This invention relates generally to a vehicle control and, in particular, a light-responsive vehicle control which produces an output to operate a device as a function of light sensed by a light sensor. More particularly, the present invention relates to a control that can be used to establish the partial reflectance level of an electro-optic rearview mirror, although the invention is also applicable to a headlight activation control for activating a vehicle""s headlights at low light conditions and deactivating the vehicle""s headlights at high light conditions.
Light-responsive vehicle controls may include one or more light sensors which sense light conditions from within the vehicle passenger compartment. At least one of the light sensors may be directed in a particular direction, such as rearward of the vehicle. The control receives an input from the light sensor, or sensors, and produces an output to operate a device as a function of the light sensed and an operating parameter, such as a sensitivity value. The sensitivity value may be manually set, as by a user operator control, or may be set internally in the control either at a fixed level or at a variable level established by the control. In addition to light sensors directed rearward of the vehicle, light sensors may be directed upwardly or in other directions within the passenger compartment.

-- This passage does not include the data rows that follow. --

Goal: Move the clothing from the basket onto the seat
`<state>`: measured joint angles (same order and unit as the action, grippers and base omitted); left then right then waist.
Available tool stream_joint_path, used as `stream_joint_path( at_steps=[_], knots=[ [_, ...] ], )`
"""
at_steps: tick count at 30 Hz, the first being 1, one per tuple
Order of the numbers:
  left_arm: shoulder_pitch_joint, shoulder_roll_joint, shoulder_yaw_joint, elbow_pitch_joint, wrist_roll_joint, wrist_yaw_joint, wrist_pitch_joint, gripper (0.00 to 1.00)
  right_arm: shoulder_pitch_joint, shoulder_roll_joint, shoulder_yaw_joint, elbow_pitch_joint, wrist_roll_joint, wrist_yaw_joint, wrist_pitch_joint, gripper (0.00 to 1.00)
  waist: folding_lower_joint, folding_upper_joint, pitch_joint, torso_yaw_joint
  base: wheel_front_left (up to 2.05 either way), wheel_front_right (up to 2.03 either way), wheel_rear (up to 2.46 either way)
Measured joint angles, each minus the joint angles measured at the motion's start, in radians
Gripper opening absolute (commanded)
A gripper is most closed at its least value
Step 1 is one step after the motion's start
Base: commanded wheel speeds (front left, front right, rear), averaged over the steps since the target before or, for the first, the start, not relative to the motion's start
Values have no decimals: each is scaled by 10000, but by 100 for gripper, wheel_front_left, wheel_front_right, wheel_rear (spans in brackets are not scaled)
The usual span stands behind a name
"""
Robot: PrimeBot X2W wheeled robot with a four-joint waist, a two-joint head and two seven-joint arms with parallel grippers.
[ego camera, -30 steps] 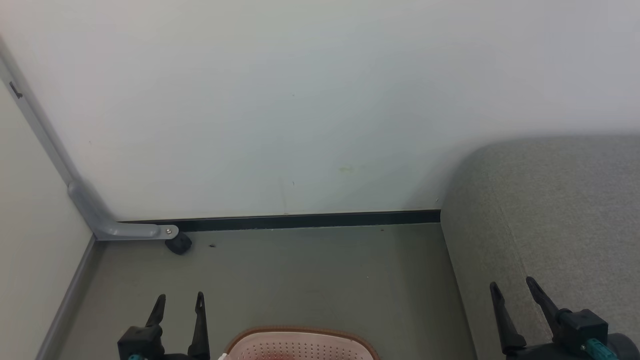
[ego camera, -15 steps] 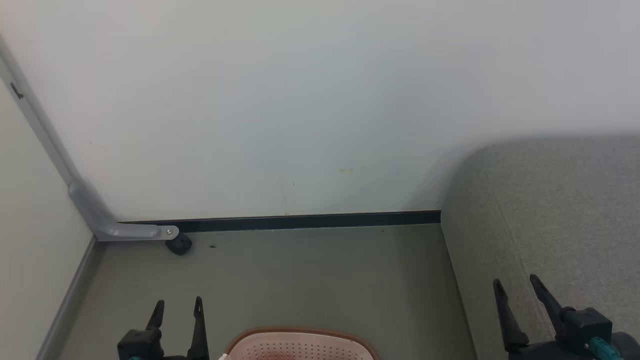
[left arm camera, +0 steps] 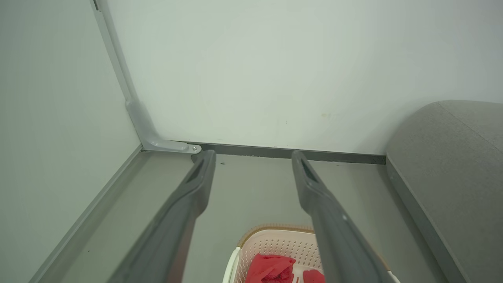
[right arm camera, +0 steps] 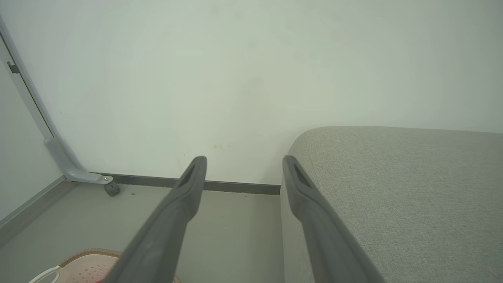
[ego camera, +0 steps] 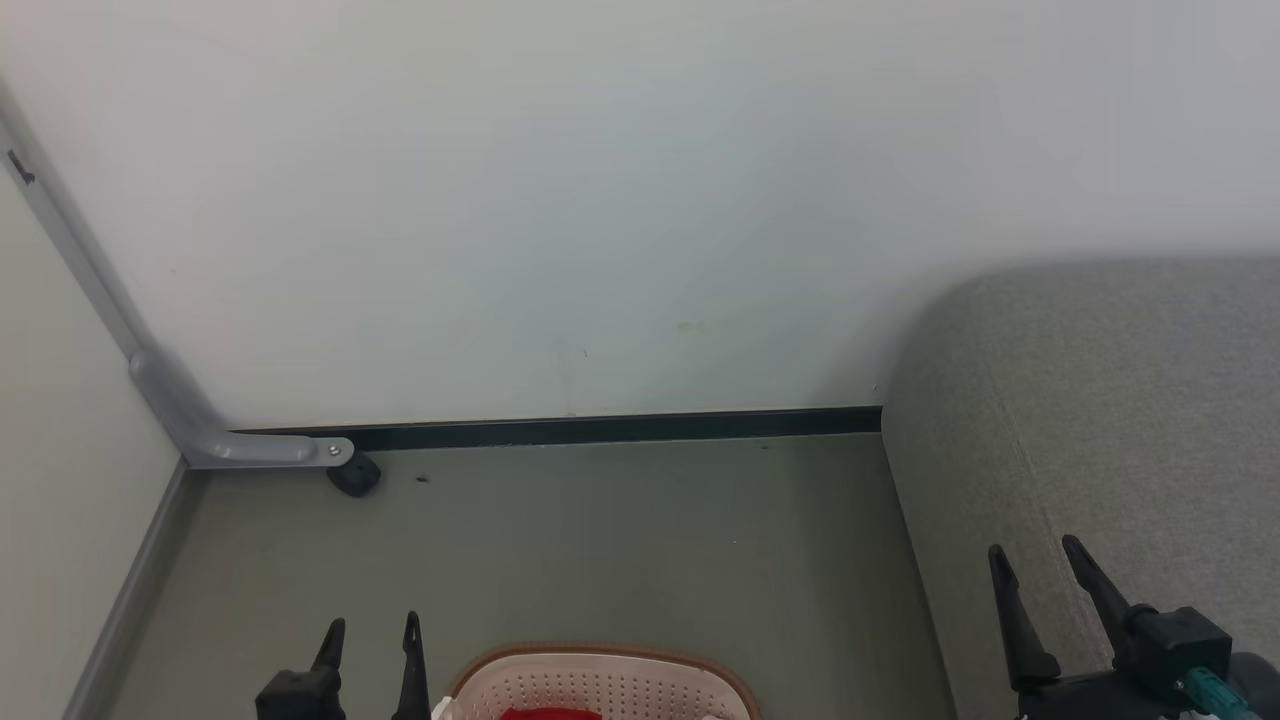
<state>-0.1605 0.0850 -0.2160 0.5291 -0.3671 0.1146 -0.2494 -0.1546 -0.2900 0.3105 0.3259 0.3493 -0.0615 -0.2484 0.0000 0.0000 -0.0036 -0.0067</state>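
Since half a second ago the head camera has tipped down a little. The whole scene sits higher in the picture, more of the basket (ego camera: 600, 652) shows at the bottom edge, and a strip of red clothing (ego camera: 548, 713) is now in sight inside it. The left gripper (ego camera: 375, 620) shows lower in the frame than before.

From the head, a grey-green floor (ego camera: 600, 540) meets a pale wall (ego camera: 600, 200) along a dark skirting strip (ego camera: 620, 428). A grey metal bracket (ego camera: 230, 450) with a small black caster (ego camera: 355, 475) stands in the left corner. The seat (ego camera: 1120, 400) fills the right side against the wall. The left gripper points up just left of the basket with its fingers apart. The right gripper (ego camera: 1033, 546) is raised over the seat's front edge, its fingers also apart and leaning left.

In the left wrist view, the two long fingers are spread wide and hold nothing. Below them is the basket with crumpled red garments in it, and the seat is well to the right.

In the right wrist view, the fingers are likewise spread and empty, the right one over the seat's rounded corner. The basket's rim is at the lower left.
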Motion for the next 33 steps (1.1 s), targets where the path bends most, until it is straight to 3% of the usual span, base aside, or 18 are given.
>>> stream_joint_path(
  at_steps=[11, 33],
  knots=[
    [-121, -272, -625, 934, -29, -188, 25, 100, -496, 13, -88, -876, -176, -2, -4, 100, 0, 0, 714, -179, 0, 0, 0],
    [-2193, -420, -1214, 2805, -119, -272, 888, 100, -2277, 502, -270, -2658, -376, -13, -10, 100, 2, 1, 3236, -1038, 0, 0, 0]
  ],
)
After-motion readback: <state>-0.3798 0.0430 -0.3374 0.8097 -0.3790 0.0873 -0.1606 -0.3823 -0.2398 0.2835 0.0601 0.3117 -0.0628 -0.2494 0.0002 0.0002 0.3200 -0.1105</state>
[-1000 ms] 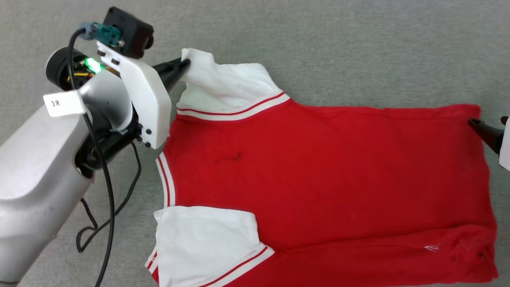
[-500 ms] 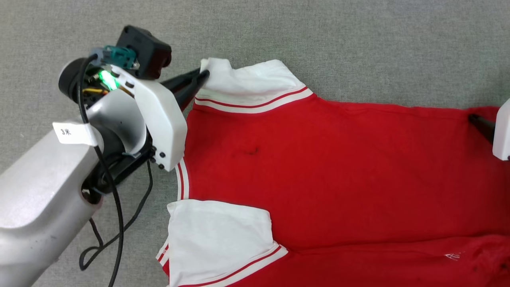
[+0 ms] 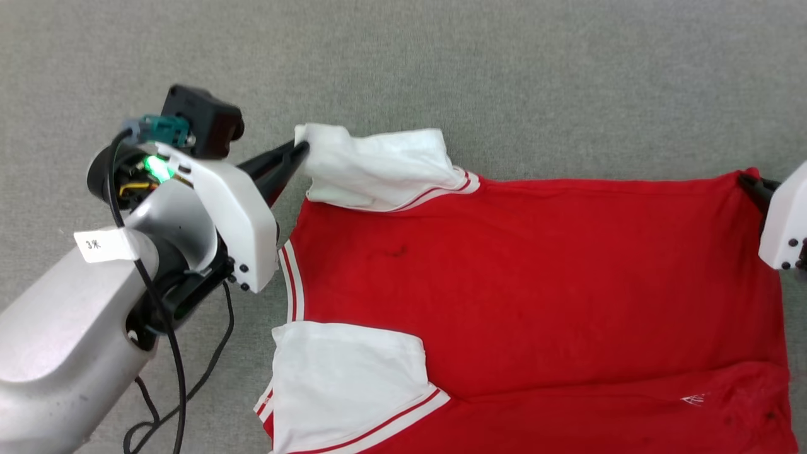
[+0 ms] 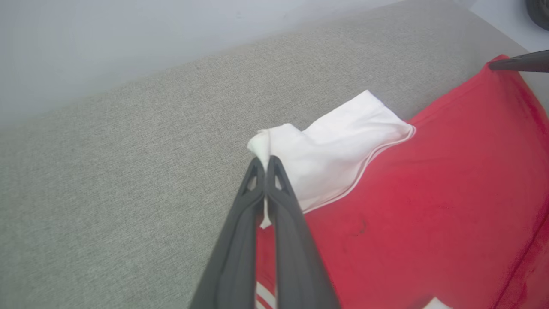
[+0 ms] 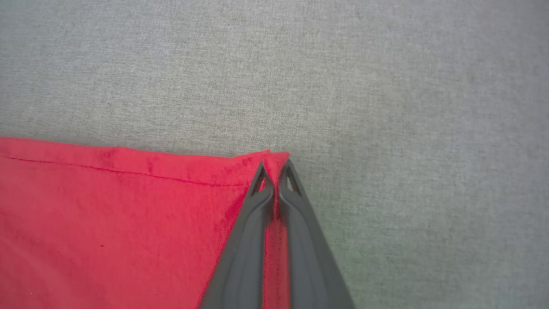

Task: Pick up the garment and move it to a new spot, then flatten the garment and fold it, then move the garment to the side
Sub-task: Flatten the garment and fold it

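Observation:
The garment [image 3: 536, 277] is a red jersey with white sleeves, spread over a grey fabric surface [image 3: 441, 75], collar to the left. My left gripper [image 3: 301, 150] is shut on the tip of the far white sleeve [image 3: 378, 167], lifting and folding it. In the left wrist view the left gripper [image 4: 266, 162] pinches that sleeve's [image 4: 330, 159] corner. My right gripper [image 5: 274, 165] is shut on the far hem corner of the red cloth [image 5: 107, 223]; in the head view this right gripper [image 3: 750, 184] sits at the jersey's far right corner. The near sleeve [image 3: 347, 384] lies flat.
A black cable [image 3: 176, 391] hangs from my left arm beside the collar trim [image 3: 291, 290]. Grey fabric stretches beyond the jersey's far edge and to its left.
My right gripper has shut on the hem corner. The far sleeve has been drawn over by the left gripper and now sags folded. The head camera has shifted.

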Tool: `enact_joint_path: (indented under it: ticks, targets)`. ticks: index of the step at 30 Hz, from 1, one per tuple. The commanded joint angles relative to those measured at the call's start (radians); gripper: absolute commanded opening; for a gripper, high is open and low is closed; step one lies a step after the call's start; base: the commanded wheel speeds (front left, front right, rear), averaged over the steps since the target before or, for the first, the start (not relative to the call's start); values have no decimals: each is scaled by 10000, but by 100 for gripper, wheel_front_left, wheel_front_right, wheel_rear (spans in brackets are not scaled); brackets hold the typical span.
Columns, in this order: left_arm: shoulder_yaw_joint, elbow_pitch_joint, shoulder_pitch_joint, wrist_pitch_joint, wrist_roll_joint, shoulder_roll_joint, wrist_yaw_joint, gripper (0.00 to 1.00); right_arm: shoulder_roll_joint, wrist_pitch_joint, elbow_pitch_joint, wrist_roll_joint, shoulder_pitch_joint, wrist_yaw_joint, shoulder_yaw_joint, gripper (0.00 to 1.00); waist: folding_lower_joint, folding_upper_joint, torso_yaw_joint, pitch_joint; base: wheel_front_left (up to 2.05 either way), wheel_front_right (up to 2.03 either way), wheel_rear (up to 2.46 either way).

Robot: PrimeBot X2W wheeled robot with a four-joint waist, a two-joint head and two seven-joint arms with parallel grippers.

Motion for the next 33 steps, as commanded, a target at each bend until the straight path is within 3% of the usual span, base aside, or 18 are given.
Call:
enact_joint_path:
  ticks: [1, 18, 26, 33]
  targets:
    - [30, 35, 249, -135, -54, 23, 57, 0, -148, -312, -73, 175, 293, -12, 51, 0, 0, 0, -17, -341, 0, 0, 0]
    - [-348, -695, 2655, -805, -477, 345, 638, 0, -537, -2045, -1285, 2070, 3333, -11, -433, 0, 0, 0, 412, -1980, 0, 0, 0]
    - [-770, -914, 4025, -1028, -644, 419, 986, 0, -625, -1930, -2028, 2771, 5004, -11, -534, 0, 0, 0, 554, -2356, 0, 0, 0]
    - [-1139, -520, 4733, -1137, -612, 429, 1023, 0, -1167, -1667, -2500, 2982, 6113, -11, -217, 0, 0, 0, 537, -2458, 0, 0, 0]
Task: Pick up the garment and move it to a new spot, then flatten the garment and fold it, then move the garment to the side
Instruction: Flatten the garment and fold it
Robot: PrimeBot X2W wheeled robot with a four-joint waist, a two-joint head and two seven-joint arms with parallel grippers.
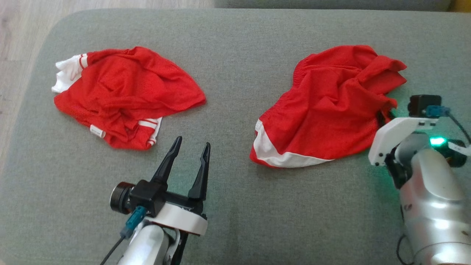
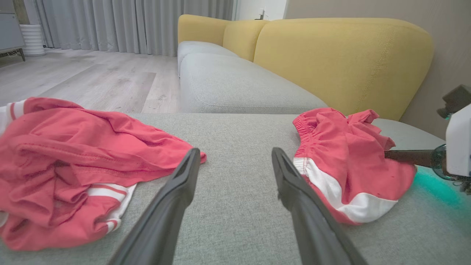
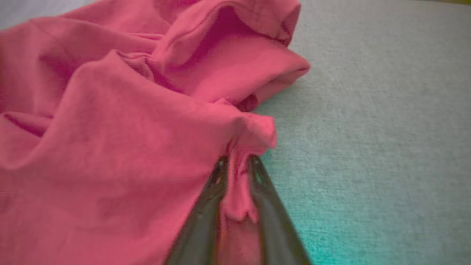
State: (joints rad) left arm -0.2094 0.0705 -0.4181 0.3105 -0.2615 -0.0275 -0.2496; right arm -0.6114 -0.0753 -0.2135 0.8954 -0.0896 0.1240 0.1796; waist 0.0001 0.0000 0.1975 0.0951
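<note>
A crumpled red garment [image 1: 327, 106] with white trim lies on the right of the grey cushion [image 1: 235, 206]. In the right wrist view my right gripper [image 3: 237, 165] is shut on a fold of the garment [image 3: 110, 140] at its right edge, red cloth bunched between the two fingers. In the left wrist view the same garment [image 2: 342, 154] shows with a dark finger of the right gripper [image 2: 408, 156] reaching into its side. My left gripper [image 1: 191, 145] hovers open over bare cushion between the two red cloths, holding nothing; its fingers [image 2: 176, 191] stand wide apart.
A second crumpled red cloth [image 1: 121, 95] with white striped cuffs lies at the left. Wood floor [image 1: 14, 44] runs beyond the cushion's left edge. A yellow sofa back [image 2: 342, 62] and another grey seat [image 2: 235, 84] stand behind.
</note>
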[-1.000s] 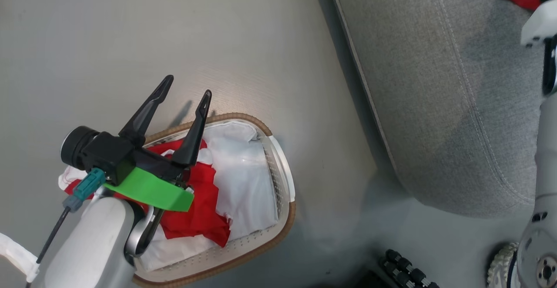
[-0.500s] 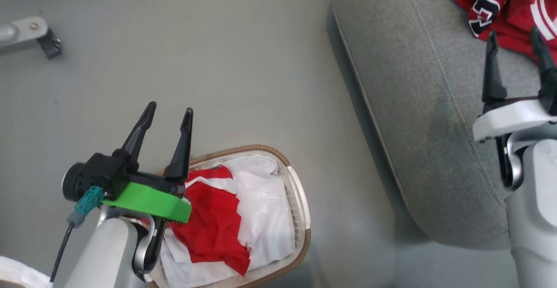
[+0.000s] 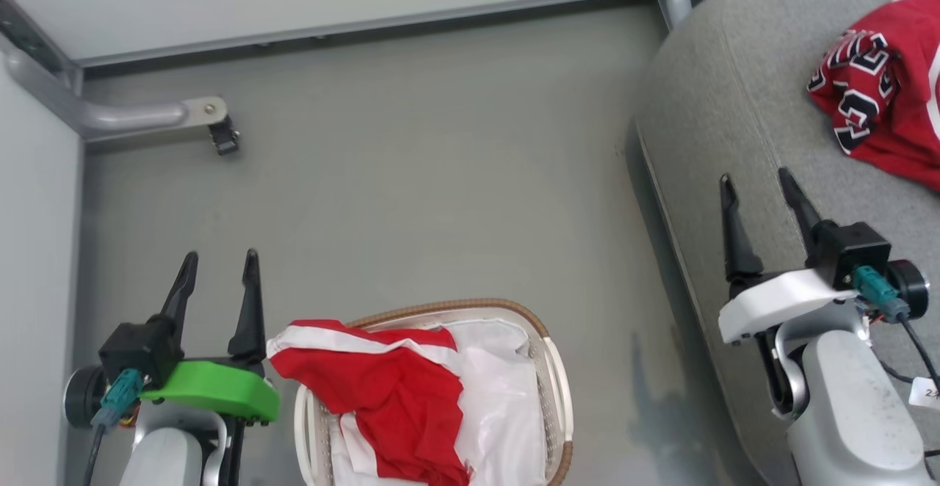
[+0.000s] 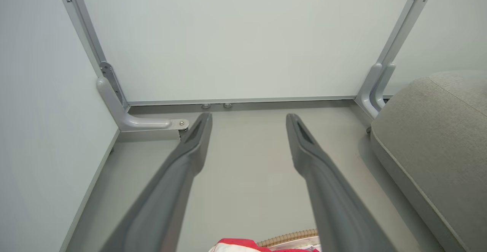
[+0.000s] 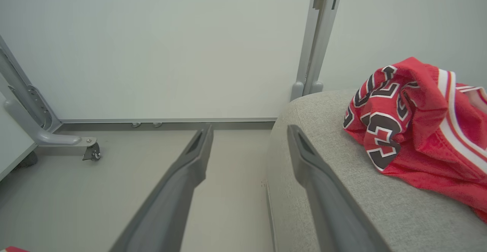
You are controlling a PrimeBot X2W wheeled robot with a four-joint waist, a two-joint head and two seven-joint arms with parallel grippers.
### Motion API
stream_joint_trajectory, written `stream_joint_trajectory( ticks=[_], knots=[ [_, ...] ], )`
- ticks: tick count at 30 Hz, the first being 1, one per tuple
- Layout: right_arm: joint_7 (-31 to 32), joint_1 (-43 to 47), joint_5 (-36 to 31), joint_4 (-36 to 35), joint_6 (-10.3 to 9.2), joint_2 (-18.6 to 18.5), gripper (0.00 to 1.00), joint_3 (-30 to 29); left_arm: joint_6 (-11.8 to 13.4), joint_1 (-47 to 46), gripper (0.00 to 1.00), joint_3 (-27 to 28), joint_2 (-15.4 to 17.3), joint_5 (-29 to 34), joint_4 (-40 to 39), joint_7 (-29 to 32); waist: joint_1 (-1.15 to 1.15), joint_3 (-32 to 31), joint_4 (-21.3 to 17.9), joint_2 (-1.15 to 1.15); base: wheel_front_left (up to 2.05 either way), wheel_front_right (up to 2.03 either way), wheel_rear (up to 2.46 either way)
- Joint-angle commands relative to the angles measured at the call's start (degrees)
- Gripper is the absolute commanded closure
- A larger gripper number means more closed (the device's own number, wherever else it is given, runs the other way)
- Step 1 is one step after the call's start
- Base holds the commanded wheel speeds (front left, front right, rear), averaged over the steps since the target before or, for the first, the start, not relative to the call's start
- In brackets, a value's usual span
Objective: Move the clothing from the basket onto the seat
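Across basket (image 3: 477, 302) rim: red stripe-trimmed garment (image 3: 382, 383), soft, light, limp; judged easiest pinched at its bunched upper fold. Left gripper (image 3: 222, 254), right gripper (image 3: 755, 175): both spread wide, empty.

Red jersey (image 3: 881, 104) with black-and-white lettering, grey seat (image 3: 734, 104), red white-striped garment (image 3: 389, 390), white brown-rimmed basket (image 3: 556, 387).
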Motion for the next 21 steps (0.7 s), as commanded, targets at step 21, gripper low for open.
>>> stream_joint_trajectory(
  ticks=[21],
  knots=[
    [-0.1,9.4,2.92,2.99,-0.08,0.93,0.0,4.3,-0.16,11.55,0.0,6.74,-3.51,1.93,1.86,-0.01,0.0,-12.32,4.28,0.0,0.0,0.0,0.0]
  ],
)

In a conventional electro-optic mirror control system, such as an electrochromic mirror system, a control may be responsive to more than one light sensor. For example, a control may respond to two light sensors, such as a generally forward-facing light sensor and a generally rearward-facing light sensor. The rearward-facing light sensor is more sensitive to glare, reflected by the rearview mirror into the driver""s eyes, produced from light sources rearward of the vehicle. One such control is disclosed in commonly assigned U.S. Pat. No. 5,715,093 entitled AUTOMATIC REARVIEW MIRROR SYSTEM WITH AUTOMATIC HEADLIGHT ACTIVATION issued to Kenneth L. Schierbeek and Niall R. Lynam, the disclosure of which is hereby incorporated herein by reference. Such control includes a pair of light sensors, one directed generally forward of the vehicle and one directed generally rearwardly of the vehicle. The control responds to the light levels to which the light sensors are exposed in order to produce a drive signal to establish a partial reflectance level for an electro-optic mirror element and in order to produce a headlight activation signal in order to switch the vehicle headlights between an activated and a deactivated condition. In this manner, both the condition of the vehicle headlights, as well as the partial reflectance level of the electro-optic mirror, are established as a function of the light levels to which the light sensors are exposed.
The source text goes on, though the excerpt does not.